### Work request
Return the data below unaltered, but strip out the pictures.
......
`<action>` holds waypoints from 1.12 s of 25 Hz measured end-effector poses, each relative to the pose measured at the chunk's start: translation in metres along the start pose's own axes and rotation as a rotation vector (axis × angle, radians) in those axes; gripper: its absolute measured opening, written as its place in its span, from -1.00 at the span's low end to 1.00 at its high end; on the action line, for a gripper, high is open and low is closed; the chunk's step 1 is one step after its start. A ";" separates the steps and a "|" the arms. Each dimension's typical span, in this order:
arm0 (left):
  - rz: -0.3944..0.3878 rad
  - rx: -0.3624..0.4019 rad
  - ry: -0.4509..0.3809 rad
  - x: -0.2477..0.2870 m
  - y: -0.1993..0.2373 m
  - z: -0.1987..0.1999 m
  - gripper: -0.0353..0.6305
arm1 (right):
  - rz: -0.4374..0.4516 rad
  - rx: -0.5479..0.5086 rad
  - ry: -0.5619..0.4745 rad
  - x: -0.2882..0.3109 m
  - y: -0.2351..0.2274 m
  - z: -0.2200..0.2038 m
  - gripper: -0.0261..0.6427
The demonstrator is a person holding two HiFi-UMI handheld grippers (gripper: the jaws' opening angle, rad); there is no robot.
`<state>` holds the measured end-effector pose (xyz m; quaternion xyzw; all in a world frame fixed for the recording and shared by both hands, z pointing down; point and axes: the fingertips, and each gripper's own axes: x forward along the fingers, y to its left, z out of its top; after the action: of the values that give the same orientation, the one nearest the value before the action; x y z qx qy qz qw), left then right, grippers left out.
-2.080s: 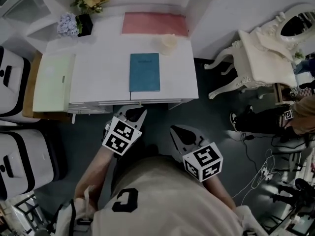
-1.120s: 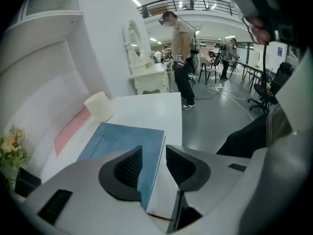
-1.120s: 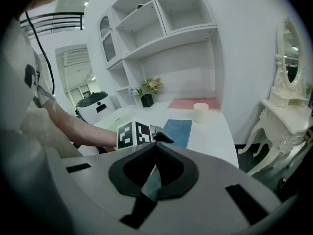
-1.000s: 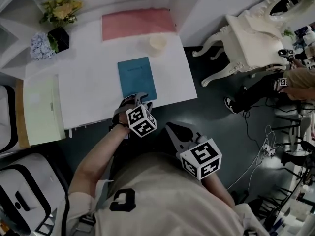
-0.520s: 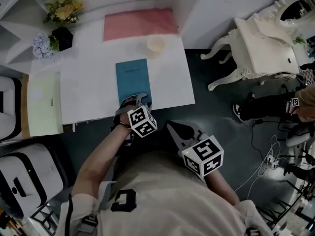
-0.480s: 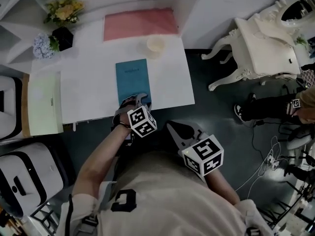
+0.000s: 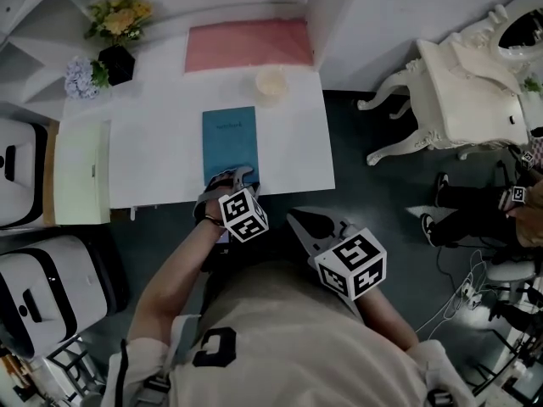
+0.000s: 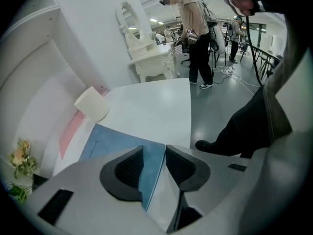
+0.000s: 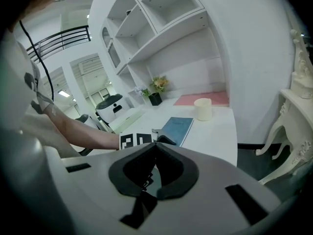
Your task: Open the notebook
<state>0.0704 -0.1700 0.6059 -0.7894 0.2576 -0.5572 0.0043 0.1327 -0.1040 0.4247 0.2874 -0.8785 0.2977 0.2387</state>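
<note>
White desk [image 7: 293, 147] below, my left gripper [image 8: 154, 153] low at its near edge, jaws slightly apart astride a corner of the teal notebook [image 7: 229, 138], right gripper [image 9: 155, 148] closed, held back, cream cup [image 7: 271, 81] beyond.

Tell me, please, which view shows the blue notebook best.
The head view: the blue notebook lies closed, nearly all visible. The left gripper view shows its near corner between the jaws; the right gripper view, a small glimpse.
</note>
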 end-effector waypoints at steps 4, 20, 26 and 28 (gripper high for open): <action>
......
### Solved problem
`<action>` holds waypoints from 1.12 s of 25 Hz measured end-effector poses, each relative to the pose measured at the chunk's start: translation in metres along the start pose's own axes and rotation as a rotation vector (axis × angle, radians) in those axes; gripper: its absolute measured opening, written as its place in its span, from -1.00 at the span's low end to 1.00 at its high end; on the action line, for a gripper, high is open and low is closed; the chunk's step 1 is one step after its start. A ";" separates the steps and a "|" the arms. Each dimension's typical span, in this order:
arm0 (left):
  - rz: -0.3944..0.3878 rad
  - rx: -0.3624..0.4019 rad
  - ry: -0.4509..0.3809 rad
  - x: -0.2477..0.2870 m
  - y: -0.1993..0.2373 m
  - z: -0.1987..0.1999 m
  - gripper: -0.0353..0.6305
arm1 (right):
  - rz: -0.4374..0.4516 rad
  - rx: -0.5479..0.5086 rad
  - ry: -0.5619..0.4745 rad
  - x: -0.2882..0.3109 m
  - y: -0.2351..0.2274 m
  - z: -0.2200..0.2038 m
  - gripper: -0.0261..0.6427
The demonstrator is a person holding two HiFi-UMI handheld grippers (gripper: the jaws' opening angle, rad); there is no robot.
`<state>` holds the measured end-effector pose (xyz m; quaternion xyzw; all in a world frame fixed for the recording and shared by both hands, z pointing down; point and axes: the fingertips, and each gripper's own axes: x forward along the fingers, y to its left, z out of its top; after the action: of the values that give the same orientation, the one nearest the value before the action; x y z qx qy qz qw), left then right, grippers left out.
-2.080s: 
-1.120s: 
-1.120s: 
-1.000s: 
-0.520s: 
-0.480s: 
+0.000s: 
+0.000s: 
+0.000s: 
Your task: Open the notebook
<state>0.0704 -0.1700 0.6059 -0.7894 0.2576 -0.5572 0.0043 0.1327 -0.1040 0.4247 0.2874 -0.8785 0.2977 0.2387</state>
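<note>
White desk [image 7: 293, 147] below, my left gripper [image 8: 154, 153] low at its near edge, jaws slightly apart astride a corner of the teal notebook [image 7: 229, 138], right gripper [image 9: 155, 148] closed, held back, cream cup [image 7: 271, 81] beyond.

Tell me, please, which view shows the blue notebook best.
The head view: the blue notebook lies closed, nearly all visible. The left gripper view shows its near corner between the jaws; the right gripper view, a small glimpse.
</note>
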 end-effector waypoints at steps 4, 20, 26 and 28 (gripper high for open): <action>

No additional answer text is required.